─── COLLECTED DATA
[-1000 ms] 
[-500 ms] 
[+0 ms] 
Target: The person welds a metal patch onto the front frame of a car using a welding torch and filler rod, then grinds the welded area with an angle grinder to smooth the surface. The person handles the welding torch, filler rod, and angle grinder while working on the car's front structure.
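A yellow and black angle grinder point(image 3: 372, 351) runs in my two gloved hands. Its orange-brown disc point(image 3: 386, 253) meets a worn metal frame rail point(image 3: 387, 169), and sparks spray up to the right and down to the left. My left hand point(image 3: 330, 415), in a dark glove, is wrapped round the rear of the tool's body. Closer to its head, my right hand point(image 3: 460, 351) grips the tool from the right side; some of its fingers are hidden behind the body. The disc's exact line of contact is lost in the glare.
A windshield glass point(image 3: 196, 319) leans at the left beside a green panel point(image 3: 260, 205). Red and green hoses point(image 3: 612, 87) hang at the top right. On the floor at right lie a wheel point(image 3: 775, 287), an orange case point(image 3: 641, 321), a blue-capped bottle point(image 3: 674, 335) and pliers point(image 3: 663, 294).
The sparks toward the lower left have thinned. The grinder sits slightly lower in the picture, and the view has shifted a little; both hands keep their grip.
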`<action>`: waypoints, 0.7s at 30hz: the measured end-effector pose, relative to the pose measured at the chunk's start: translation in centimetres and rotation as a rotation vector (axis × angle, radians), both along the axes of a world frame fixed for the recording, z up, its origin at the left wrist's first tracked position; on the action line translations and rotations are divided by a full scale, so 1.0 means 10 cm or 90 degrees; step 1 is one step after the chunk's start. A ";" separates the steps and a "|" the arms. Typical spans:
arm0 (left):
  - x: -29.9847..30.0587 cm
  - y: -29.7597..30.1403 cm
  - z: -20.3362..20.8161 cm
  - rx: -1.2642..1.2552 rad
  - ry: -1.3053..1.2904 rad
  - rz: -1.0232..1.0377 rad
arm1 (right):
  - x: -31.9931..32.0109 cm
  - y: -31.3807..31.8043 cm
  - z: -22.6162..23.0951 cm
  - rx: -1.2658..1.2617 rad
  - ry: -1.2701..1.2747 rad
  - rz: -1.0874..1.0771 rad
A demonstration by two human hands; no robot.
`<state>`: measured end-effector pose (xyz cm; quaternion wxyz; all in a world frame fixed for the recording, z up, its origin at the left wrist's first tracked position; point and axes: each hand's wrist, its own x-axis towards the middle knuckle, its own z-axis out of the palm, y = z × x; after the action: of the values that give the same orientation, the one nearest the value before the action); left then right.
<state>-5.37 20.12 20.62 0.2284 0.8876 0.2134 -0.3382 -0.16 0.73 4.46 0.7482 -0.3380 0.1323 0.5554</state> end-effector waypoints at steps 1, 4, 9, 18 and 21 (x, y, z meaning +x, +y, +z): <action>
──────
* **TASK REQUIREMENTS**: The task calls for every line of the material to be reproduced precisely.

* **EXPECTED OUTPUT**:
[-1000 ms] 
[-500 ms] 
[+0 ms] 
Target: The person welds a metal patch onto the front frame of a car using a welding torch and filler rod, then grinds the welded area with an angle grinder to smooth the surface. The person handles the welding torch, filler rod, and angle grinder while working on the car's front structure.
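A yellow and black angle grinder point(image 3: 372, 351) runs in my two gloved hands. Its orange-brown disc point(image 3: 386, 253) meets a worn metal frame rail point(image 3: 387, 169), and sparks spray up to the right and down to the left. My left hand point(image 3: 330, 415), in a dark glove, is wrapped round the rear of the tool's body. Closer to its head, my right hand point(image 3: 460, 351) grips the tool from the right side; some of its fingers are hidden behind the body. The disc's exact line of contact is lost in the glare.
A windshield glass point(image 3: 196, 319) leans at the left beside a green panel point(image 3: 260, 205). Red and green hoses point(image 3: 612, 87) hang at the top right. On the floor at right lie a wheel point(image 3: 775, 287), an orange case point(image 3: 641, 321), a blue-capped bottle point(image 3: 674, 335) and pliers point(image 3: 663, 294).
The sparks toward the lower left have thinned. The grinder sits slightly lower in the picture, and the view has shifted a little; both hands keep their grip.
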`<action>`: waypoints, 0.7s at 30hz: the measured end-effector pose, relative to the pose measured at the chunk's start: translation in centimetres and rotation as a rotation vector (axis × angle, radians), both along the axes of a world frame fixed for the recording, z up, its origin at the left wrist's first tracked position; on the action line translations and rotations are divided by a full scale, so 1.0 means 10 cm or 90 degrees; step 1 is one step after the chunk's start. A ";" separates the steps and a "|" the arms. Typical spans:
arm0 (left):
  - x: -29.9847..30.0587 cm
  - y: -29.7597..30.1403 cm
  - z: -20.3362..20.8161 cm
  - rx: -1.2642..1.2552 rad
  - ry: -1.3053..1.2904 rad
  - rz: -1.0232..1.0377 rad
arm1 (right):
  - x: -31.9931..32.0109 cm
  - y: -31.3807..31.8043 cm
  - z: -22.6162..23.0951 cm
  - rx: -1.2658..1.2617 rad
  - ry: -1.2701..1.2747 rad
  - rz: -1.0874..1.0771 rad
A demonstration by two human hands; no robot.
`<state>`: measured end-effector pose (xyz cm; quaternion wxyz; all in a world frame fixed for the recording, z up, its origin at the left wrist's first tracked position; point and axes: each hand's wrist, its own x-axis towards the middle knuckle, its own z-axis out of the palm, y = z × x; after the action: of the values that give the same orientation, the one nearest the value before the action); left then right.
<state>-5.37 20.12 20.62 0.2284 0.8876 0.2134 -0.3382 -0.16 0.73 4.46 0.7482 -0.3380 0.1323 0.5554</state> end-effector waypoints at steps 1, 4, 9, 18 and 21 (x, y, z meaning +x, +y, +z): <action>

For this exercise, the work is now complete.